TASK REQUIREMENTS | Could you reproduce, word for word, everything below from the line containing "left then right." down to the line containing "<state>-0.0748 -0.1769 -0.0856", with both of those lines included and no others?

DATASET RECORDS |
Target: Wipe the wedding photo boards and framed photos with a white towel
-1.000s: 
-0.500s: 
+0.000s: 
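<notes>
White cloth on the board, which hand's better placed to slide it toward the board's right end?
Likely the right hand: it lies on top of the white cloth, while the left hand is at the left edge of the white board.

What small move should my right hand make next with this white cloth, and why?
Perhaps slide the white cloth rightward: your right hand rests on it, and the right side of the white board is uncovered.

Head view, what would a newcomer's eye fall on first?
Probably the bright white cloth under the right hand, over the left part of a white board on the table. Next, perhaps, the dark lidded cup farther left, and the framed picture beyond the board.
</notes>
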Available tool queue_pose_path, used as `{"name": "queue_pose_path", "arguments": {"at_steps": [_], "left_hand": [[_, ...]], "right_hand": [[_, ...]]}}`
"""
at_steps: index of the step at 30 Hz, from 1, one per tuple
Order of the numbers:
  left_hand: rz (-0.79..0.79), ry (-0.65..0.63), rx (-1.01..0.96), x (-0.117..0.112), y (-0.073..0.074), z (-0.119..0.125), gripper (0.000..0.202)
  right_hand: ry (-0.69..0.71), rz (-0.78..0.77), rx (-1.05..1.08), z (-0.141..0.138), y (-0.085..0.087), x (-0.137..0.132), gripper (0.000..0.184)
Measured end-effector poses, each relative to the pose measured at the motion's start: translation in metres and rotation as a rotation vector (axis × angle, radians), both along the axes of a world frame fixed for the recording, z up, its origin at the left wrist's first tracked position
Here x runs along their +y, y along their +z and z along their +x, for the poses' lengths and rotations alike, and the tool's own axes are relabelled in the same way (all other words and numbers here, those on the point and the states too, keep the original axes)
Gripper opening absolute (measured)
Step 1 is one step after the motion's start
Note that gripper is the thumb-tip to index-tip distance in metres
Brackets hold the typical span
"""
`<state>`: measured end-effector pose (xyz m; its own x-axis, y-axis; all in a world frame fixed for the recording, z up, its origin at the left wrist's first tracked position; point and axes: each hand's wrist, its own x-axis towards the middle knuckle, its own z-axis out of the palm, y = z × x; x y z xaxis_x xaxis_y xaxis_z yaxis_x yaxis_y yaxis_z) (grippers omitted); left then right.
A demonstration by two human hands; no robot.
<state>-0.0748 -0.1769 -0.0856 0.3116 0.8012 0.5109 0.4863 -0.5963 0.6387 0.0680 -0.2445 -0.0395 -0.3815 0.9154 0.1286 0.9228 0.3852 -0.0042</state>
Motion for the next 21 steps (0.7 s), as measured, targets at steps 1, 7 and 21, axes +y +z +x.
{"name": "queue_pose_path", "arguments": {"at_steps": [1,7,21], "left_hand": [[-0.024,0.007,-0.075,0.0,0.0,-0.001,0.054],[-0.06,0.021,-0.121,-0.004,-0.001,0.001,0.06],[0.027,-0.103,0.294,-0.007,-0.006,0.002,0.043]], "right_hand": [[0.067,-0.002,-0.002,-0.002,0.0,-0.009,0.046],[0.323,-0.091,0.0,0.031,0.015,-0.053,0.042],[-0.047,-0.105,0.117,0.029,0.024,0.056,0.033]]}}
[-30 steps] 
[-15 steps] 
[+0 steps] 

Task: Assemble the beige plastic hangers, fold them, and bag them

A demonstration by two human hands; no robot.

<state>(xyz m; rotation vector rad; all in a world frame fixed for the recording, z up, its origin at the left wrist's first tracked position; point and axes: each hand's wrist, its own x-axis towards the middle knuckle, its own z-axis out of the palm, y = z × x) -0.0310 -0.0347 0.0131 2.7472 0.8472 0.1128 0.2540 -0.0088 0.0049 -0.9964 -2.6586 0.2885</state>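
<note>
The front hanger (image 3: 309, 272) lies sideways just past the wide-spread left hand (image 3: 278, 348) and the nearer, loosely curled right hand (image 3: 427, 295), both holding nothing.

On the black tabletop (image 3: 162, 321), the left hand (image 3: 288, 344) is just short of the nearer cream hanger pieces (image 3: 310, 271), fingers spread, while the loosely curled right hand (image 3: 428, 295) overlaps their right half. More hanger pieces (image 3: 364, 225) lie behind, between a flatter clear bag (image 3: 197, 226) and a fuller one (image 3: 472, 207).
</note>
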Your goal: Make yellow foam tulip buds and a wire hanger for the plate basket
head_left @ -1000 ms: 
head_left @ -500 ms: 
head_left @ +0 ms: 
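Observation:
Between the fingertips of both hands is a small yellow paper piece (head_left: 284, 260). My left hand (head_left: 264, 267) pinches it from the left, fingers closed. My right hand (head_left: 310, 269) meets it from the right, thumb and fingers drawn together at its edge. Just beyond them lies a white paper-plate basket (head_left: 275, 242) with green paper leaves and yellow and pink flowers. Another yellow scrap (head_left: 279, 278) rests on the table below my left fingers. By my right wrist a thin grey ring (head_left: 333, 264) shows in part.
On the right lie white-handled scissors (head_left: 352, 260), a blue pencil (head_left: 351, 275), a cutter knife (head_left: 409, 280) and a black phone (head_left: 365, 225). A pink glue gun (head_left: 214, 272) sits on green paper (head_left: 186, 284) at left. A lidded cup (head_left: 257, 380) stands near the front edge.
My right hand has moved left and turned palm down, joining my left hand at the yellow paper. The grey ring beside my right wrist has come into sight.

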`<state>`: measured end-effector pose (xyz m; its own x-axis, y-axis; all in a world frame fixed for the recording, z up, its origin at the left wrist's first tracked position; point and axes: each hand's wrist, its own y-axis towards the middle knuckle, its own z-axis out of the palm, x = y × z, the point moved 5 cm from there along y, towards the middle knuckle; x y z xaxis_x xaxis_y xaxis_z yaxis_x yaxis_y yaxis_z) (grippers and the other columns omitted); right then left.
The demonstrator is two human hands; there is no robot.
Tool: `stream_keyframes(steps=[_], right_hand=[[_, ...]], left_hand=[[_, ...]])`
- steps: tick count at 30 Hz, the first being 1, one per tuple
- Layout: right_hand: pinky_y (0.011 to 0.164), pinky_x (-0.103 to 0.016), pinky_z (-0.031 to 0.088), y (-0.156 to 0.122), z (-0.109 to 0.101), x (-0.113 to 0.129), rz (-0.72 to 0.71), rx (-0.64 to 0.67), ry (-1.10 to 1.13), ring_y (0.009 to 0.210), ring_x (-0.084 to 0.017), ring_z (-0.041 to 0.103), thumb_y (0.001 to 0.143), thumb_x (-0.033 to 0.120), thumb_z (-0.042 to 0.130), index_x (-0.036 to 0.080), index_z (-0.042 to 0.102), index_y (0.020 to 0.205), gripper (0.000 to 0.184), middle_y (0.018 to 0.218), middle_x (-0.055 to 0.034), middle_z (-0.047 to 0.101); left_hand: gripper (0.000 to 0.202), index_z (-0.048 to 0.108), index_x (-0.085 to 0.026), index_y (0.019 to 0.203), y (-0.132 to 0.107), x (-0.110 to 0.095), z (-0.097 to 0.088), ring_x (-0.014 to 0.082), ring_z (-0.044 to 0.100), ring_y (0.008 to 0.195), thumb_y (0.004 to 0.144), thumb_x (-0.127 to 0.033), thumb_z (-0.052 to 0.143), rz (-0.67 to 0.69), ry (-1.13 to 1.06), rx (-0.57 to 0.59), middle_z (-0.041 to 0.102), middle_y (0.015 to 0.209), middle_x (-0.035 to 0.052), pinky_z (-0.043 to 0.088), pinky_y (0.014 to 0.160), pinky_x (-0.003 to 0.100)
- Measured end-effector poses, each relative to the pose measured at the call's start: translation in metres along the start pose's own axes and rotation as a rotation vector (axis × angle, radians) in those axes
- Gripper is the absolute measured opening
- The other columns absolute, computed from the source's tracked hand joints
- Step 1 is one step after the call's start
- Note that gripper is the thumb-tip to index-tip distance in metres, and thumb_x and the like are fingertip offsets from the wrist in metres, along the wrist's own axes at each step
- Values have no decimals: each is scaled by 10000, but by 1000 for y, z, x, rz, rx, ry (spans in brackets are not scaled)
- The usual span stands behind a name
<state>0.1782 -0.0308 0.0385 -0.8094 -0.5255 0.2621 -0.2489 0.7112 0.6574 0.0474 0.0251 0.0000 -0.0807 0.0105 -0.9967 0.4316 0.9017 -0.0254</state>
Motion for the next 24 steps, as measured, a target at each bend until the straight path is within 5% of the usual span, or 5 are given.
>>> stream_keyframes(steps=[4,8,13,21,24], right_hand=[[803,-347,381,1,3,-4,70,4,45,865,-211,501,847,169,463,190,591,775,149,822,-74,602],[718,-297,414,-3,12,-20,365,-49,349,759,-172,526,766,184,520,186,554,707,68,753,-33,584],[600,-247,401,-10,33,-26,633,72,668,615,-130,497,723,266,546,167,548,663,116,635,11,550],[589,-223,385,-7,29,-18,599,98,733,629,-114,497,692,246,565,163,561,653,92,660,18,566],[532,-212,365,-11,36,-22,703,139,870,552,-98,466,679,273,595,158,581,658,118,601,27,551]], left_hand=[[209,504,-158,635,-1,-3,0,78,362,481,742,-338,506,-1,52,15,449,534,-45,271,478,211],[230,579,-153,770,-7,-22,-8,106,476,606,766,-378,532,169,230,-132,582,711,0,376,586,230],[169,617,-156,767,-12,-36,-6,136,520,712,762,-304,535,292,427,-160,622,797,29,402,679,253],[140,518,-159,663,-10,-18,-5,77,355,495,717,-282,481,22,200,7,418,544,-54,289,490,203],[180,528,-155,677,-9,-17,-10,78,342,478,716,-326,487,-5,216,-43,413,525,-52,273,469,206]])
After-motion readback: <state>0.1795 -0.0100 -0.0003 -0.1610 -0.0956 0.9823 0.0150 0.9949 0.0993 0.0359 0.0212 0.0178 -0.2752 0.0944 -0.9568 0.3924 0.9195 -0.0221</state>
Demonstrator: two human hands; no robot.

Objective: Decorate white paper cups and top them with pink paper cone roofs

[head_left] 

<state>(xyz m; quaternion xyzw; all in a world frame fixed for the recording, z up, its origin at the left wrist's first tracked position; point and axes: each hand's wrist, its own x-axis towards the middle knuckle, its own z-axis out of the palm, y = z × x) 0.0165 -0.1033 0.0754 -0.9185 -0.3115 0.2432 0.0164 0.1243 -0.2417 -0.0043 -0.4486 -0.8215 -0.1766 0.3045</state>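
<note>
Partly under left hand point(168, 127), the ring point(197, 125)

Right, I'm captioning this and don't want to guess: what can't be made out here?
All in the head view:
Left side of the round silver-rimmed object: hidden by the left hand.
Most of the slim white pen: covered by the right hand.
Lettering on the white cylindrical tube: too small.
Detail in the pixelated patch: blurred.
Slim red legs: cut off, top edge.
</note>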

REPLY TO THE TASK |
`<state>`: measured end-effector pose (xyz m; its own x-axis, y-axis; all in a world frame fixed for the recording, z up, its origin at the left wrist's first tracked position; point and axes: each hand's wrist, its own x-axis towards the middle knuckle, its own z-axis out of the palm, y = z × x; x y z xaxis_x xaxis_y xaxis_z yaxis_x yaxis_y yaxis_z) (grippers omitted); left then right.
A demonstration by two human hands; no robot.
<state>-0.0748 -0.1769 -0.0856 0.3116 0.8012 0.5109 0.4863 -0.5963 0.6387 0.0680 -0.2445 -0.0395 -0.3815 0.9154 0.1286 0.9228 0.3852 -0.0042</state>

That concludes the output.